▶ _Task to complete_
Work out how many lines in the material below hold "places", then give only that number.

▶ _Given data_
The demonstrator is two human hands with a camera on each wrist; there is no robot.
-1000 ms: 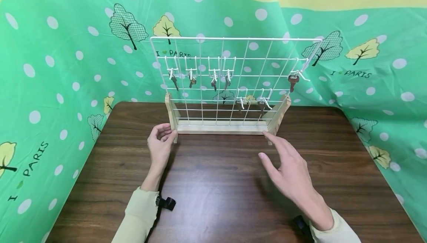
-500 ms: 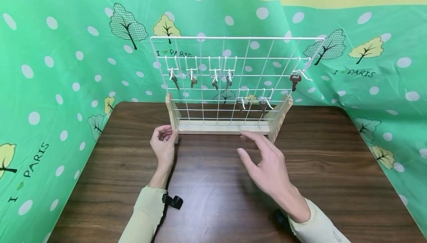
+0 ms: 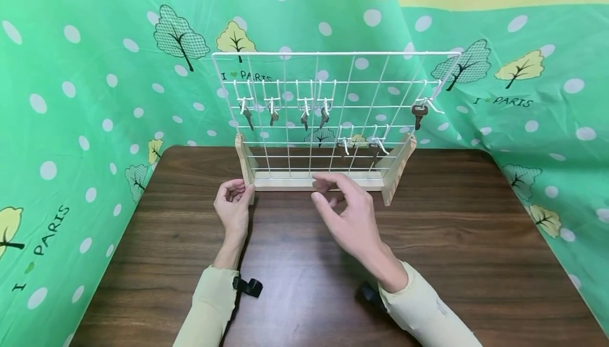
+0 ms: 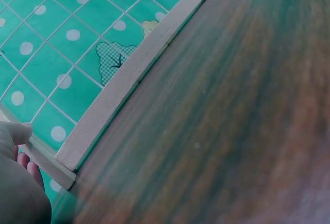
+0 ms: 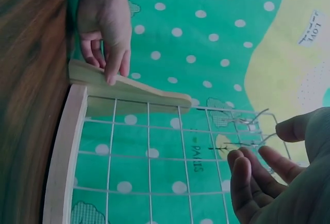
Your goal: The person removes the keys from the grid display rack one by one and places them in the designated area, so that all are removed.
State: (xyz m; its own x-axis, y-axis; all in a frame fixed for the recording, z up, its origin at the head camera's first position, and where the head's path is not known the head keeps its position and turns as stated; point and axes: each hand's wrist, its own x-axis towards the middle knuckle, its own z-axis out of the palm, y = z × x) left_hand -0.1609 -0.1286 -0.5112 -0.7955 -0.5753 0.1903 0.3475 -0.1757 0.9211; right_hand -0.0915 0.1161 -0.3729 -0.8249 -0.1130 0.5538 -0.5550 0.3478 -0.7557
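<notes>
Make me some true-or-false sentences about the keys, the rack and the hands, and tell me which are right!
1. The left hand holds the rack's wooden side. True.
2. The right hand holds a key. False: nothing shows between its fingers.
3. The keys lie on the table. False: they hang from white hooks.
4. The wire grid is white. True.
5. The cloth behind is plain red. False: it's green and yellow with pale spots.

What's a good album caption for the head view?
Left hand gripping a rack of keys, right hand in front.
</notes>
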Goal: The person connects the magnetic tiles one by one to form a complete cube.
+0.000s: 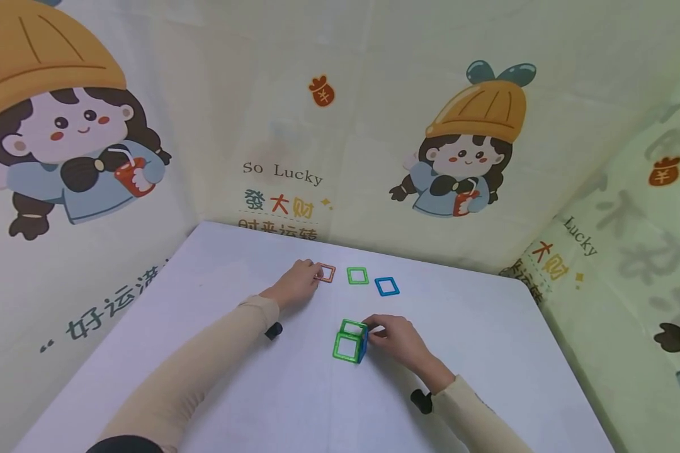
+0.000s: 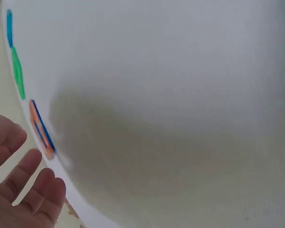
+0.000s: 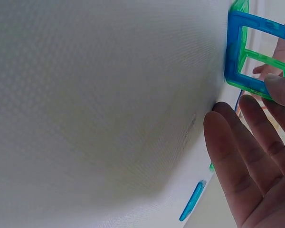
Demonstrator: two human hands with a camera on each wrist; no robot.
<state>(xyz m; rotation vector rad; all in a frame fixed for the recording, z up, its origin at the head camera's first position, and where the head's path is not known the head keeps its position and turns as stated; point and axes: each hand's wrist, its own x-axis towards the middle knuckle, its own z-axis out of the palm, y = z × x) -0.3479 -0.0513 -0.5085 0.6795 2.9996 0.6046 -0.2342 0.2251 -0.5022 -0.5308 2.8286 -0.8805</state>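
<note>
In the head view, my left hand [image 1: 299, 282] reaches over the left edge of an orange square magnetic tile [image 1: 332, 273] on the table. The left wrist view shows its thumb and fingertips apart, close to that orange tile [image 2: 40, 127], which has a dark blue edge along one side. My right hand [image 1: 398, 338] pinches the top of a blue magnetic tile [image 1: 364, 346] between thumb and fingers. That blue tile [image 3: 233, 47] stands upright, against two joined green magnetic tiles [image 1: 346, 360]. Its far side is hidden in the head view.
A loose green tile [image 1: 357, 283] and a loose blue tile [image 1: 387, 294] lie right of the orange one, near the back of the white table [image 1: 249, 390]. Printed cloth [image 1: 362, 157] hangs behind and at both sides. Small black devices [image 1: 421, 401] sit at the wrists.
</note>
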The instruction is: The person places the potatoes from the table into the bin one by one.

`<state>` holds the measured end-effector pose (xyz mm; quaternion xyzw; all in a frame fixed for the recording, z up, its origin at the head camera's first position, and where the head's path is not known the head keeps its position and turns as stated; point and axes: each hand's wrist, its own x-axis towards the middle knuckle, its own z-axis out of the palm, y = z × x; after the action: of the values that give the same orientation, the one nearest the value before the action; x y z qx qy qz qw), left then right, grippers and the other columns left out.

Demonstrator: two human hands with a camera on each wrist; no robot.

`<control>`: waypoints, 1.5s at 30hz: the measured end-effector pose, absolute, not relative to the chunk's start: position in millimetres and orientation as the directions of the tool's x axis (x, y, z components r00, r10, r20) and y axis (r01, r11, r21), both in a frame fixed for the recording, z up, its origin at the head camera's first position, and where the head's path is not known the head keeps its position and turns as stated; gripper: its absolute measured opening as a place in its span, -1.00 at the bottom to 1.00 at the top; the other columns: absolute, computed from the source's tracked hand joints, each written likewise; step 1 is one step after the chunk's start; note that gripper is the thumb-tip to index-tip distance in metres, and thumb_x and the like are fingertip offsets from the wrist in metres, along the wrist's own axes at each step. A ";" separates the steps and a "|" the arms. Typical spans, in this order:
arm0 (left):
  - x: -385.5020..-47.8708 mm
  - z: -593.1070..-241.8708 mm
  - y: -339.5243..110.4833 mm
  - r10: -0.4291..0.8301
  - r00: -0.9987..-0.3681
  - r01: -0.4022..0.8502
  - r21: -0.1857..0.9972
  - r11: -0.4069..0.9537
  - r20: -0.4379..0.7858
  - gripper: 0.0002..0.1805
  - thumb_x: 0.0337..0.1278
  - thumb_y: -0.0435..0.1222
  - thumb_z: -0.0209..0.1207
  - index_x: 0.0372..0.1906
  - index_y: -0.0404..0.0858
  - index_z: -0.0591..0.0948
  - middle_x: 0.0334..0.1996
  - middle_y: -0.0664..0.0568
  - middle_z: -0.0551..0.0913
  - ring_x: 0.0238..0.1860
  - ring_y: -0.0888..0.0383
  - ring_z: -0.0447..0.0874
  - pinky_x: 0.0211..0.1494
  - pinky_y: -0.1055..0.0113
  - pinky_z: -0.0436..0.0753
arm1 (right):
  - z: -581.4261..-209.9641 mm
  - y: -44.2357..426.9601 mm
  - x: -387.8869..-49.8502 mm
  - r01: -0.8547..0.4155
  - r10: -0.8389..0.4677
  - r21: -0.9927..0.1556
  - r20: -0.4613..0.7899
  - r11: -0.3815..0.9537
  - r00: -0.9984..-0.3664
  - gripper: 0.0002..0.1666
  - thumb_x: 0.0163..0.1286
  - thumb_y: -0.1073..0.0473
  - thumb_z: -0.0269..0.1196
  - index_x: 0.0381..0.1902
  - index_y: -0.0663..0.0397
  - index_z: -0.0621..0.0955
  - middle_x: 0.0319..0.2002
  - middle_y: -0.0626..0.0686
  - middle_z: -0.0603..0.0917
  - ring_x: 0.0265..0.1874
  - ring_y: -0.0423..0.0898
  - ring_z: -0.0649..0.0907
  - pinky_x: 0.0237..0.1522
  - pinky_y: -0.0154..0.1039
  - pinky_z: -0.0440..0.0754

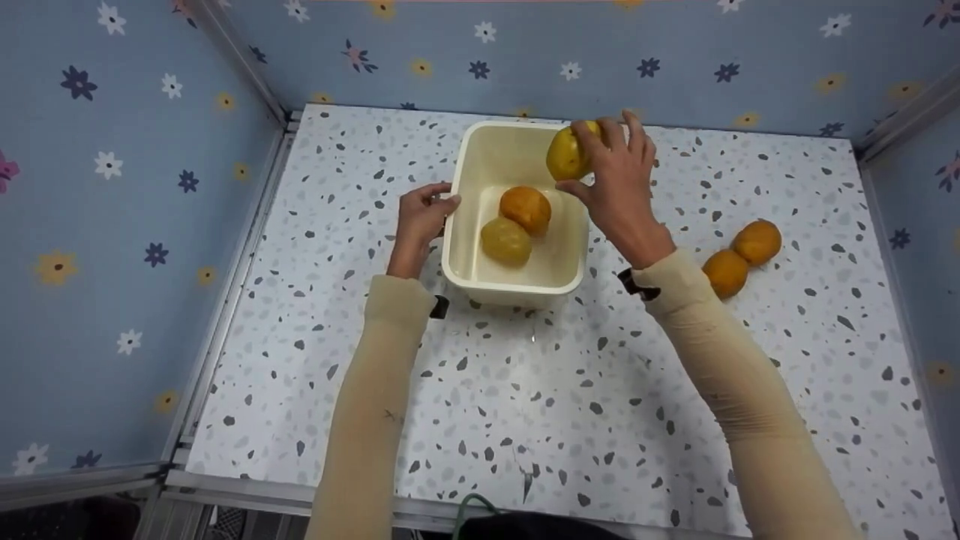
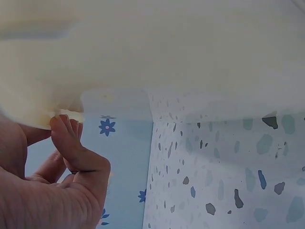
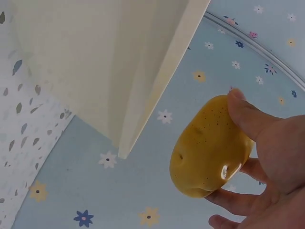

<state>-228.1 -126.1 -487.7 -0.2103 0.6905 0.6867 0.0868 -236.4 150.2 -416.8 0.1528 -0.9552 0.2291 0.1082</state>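
Observation:
A cream plastic bin (image 1: 517, 288) stands on the table. My left hand (image 1: 421, 225) pinches its left rim between thumb and fingers; the left wrist view shows those fingers (image 2: 78, 157) at the edge of the bin's wall. Over the bin's far right corner, my right hand (image 1: 619, 176) holds a smooth yellow potato (image 1: 568, 154). In the right wrist view the potato (image 3: 209, 148) has small dots and dimples, with thumb on one side and fingers on the other. Inside the bin, an orange (image 1: 526, 209) touches a pale yellow potato-like piece (image 1: 506, 241).
Two oranges, a nearer one (image 1: 725, 274) and a farther one (image 1: 757, 241), lie touching on the speckled table (image 1: 525, 405) beside the right forearm. Blue flowered panels (image 1: 540, 67) stand behind the table and at both sides.

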 end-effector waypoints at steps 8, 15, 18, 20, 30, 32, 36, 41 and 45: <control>-226.2 -485.8 -125.7 -0.170 -0.902 -0.397 0.917 -0.036 -0.397 -0.64 0.44 -0.35 0.29 0.26 -0.32 0.68 -0.26 0.00 0.60 -0.39 0.20 0.70 -0.38 0.43 0.70 | -410.9 125.6 -239.9 -0.365 -0.282 -0.404 0.250 0.839 -0.926 -0.16 0.36 -0.08 0.50 0.52 -0.02 0.49 0.44 0.25 0.44 0.60 0.30 0.11 0.58 0.21 0.01; -225.2 -487.0 -125.9 -0.175 -0.905 -0.391 0.920 -0.023 -0.389 -0.64 0.44 -0.32 0.30 0.25 -0.30 0.69 -0.25 -0.01 0.63 -0.32 0.15 0.76 -0.30 0.39 0.75 | -408.5 107.9 -244.9 -0.355 -0.293 -0.416 0.208 0.837 -0.933 -0.16 0.38 -0.09 0.49 0.53 -0.01 0.47 0.43 0.24 0.45 0.60 0.29 0.12 0.58 0.20 0.03; -225.5 -487.7 -126.1 -0.175 -0.903 -0.394 0.919 -0.023 -0.392 -0.64 0.44 -0.33 0.30 0.25 -0.30 0.69 -0.26 -0.01 0.62 -0.33 0.15 0.75 -0.31 0.40 0.75 | -410.5 101.8 -247.4 -0.344 -0.290 -0.424 0.189 0.838 -0.938 -0.14 0.39 -0.08 0.49 0.55 -0.01 0.46 0.43 0.24 0.45 0.60 0.29 0.13 0.60 0.21 0.02; -225.8 -487.6 -126.1 -0.175 -0.902 -0.396 0.918 -0.023 -0.394 -0.64 0.44 -0.33 0.30 0.25 -0.31 0.69 -0.27 0.00 0.61 -0.35 0.17 0.74 -0.33 0.41 0.74 | -412.6 98.0 -249.3 -0.334 -0.286 -0.430 0.174 0.839 -0.942 -0.13 0.40 -0.09 0.48 0.56 -0.02 0.44 0.45 0.24 0.44 0.60 0.28 0.13 0.60 0.21 0.02; -226.6 -488.8 -124.3 -0.170 -0.911 -0.376 0.926 -0.030 -0.376 -0.64 0.43 -0.36 0.29 0.24 -0.33 0.69 -0.29 0.01 0.64 -0.40 0.18 0.73 -0.36 0.42 0.73 | -428.8 85.0 -261.9 -0.297 -0.285 -0.448 0.096 0.844 -0.954 -0.11 0.38 -0.12 0.49 0.56 -0.04 0.44 0.47 0.23 0.44 0.58 0.26 0.18 0.59 0.17 0.05; -226.5 -489.2 -123.9 -0.168 -0.914 -0.369 0.929 -0.033 -0.369 -0.64 0.43 -0.36 0.29 0.24 -0.34 0.69 -0.30 0.01 0.64 -0.42 0.19 0.72 -0.38 0.42 0.72 | -433.6 82.6 -264.1 -0.299 -0.291 -0.452 0.089 0.841 -0.953 -0.11 0.38 -0.12 0.49 0.56 -0.03 0.44 0.47 0.23 0.44 0.58 0.26 0.18 0.60 0.16 0.02; -226.9 -489.9 -123.4 -0.170 -0.917 -0.362 0.932 -0.033 -0.362 -0.64 0.43 -0.36 0.29 0.24 -0.35 0.69 -0.31 0.01 0.65 -0.44 0.21 0.71 -0.41 0.42 0.71 | -448.9 78.4 -267.9 -0.311 -0.306 -0.470 0.090 0.826 -0.948 -0.12 0.36 -0.08 0.52 0.54 -0.01 0.46 0.45 0.24 0.45 0.56 0.25 0.20 0.58 0.16 0.05; -226.7 -489.8 -122.9 -0.170 -0.911 -0.376 0.926 -0.024 -0.375 -0.63 0.44 -0.35 0.29 0.26 -0.32 0.69 -0.30 0.01 0.65 -0.43 0.21 0.72 -0.39 0.42 0.72 | -468.4 75.8 -271.9 -0.325 -0.331 -0.470 0.073 0.821 -0.941 -0.13 0.35 -0.03 0.54 0.52 0.02 0.48 0.43 0.25 0.45 0.54 0.25 0.22 0.57 0.17 0.07; -226.5 -488.6 -124.5 -0.173 -0.905 -0.391 0.920 -0.019 -0.388 -0.62 0.45 -0.34 0.30 0.28 -0.30 0.68 -0.29 0.02 0.66 -0.41 0.22 0.73 -0.36 0.43 0.73 | -473.3 73.2 -273.9 -0.349 -0.361 -0.464 0.065 0.814 -0.930 -0.12 0.33 0.00 0.54 0.53 0.03 0.47 0.46 0.26 0.42 0.56 0.26 0.20 0.59 0.18 0.02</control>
<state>-226.5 -124.5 -488.6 -0.2028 0.6957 0.6845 0.0795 -273.9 73.2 -473.3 0.1865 -0.9524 0.2410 -0.0129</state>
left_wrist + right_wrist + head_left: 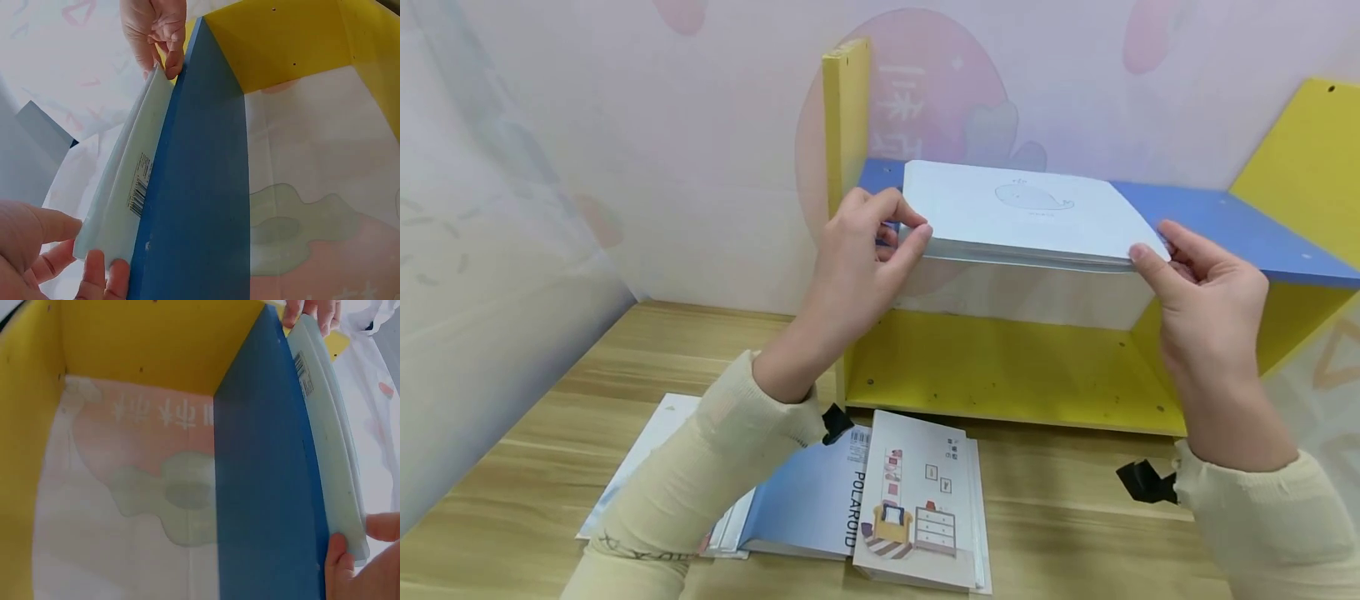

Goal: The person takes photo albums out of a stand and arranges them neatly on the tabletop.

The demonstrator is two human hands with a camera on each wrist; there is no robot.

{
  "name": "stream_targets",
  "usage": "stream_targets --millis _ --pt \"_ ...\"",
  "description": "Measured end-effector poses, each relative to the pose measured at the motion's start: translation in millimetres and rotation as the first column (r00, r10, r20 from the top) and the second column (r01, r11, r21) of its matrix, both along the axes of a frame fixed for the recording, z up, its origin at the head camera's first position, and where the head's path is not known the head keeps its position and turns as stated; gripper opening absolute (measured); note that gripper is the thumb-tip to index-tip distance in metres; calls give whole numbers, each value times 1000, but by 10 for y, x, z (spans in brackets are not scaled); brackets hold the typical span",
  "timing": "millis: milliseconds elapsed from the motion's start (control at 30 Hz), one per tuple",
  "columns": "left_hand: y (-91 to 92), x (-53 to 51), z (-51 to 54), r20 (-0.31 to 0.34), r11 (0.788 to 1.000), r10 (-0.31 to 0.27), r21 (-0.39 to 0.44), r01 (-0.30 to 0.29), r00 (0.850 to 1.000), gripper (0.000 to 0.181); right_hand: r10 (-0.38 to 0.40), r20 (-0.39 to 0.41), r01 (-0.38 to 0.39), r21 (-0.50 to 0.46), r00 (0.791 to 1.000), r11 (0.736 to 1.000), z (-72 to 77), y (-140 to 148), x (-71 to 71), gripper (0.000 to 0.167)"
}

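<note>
A white book (1030, 212) with a small whale drawing on its cover lies level over the blue shelf board (1232, 229), its near edge jutting past the board's front. My left hand (868, 250) pinches its near left corner between thumb and fingers. At the near right corner, my right hand (1213, 304) grips it, thumb on top and fingers beneath. Both wrist views show a barcode on the pale underside (128, 194) of the book. Whether its far part rests on the board, I cannot tell.
Yellow panels (847, 117) and a yellow bottom board (1000, 367) frame the shelf unit. On the wooden table (722, 342) lie a blue POLAROID book (808, 496), a book with a furniture drawing (917, 500), and a pale one (625, 467) partly behind my left sleeve.
</note>
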State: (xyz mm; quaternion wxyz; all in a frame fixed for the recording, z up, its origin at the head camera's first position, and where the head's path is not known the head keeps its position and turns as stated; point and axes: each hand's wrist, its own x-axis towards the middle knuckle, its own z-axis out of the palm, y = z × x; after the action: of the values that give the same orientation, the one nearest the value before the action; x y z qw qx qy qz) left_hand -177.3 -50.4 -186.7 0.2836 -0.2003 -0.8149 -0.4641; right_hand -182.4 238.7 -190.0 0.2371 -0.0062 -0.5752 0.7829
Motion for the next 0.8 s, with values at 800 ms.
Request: stream_targets --millis 800 --pt "22 -36 -131 140 985 -27 171 3 990 32 272 79 -249 -216 959 944 -138 88 -3 57"
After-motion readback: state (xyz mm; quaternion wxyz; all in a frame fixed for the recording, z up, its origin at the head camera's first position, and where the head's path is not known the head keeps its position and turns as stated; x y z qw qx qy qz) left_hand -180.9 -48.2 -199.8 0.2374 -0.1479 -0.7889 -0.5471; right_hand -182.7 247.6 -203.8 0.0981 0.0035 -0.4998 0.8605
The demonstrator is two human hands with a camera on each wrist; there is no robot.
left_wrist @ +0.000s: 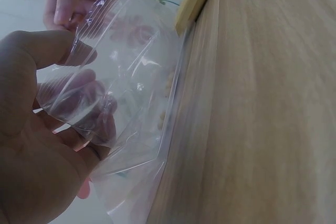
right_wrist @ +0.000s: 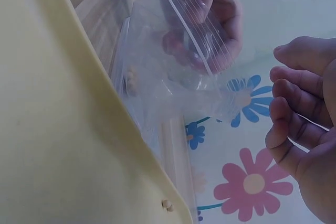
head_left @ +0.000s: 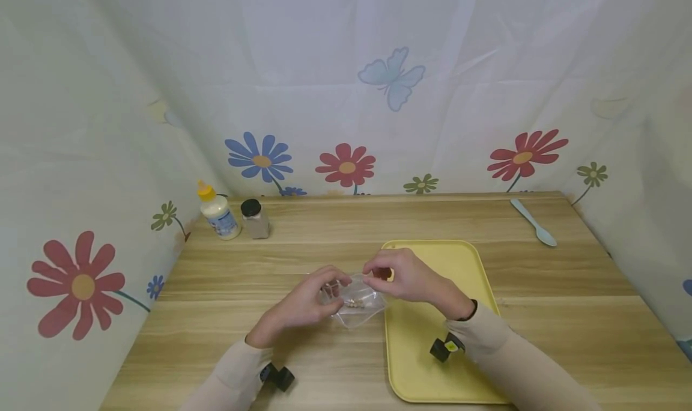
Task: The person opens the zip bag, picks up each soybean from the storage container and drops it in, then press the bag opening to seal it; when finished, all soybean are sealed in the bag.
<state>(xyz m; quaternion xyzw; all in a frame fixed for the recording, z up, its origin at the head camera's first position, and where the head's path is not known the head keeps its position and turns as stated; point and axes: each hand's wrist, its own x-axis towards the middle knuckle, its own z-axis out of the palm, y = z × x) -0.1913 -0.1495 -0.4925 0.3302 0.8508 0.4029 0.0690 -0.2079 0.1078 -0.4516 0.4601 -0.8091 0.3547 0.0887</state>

▶ _Result_
2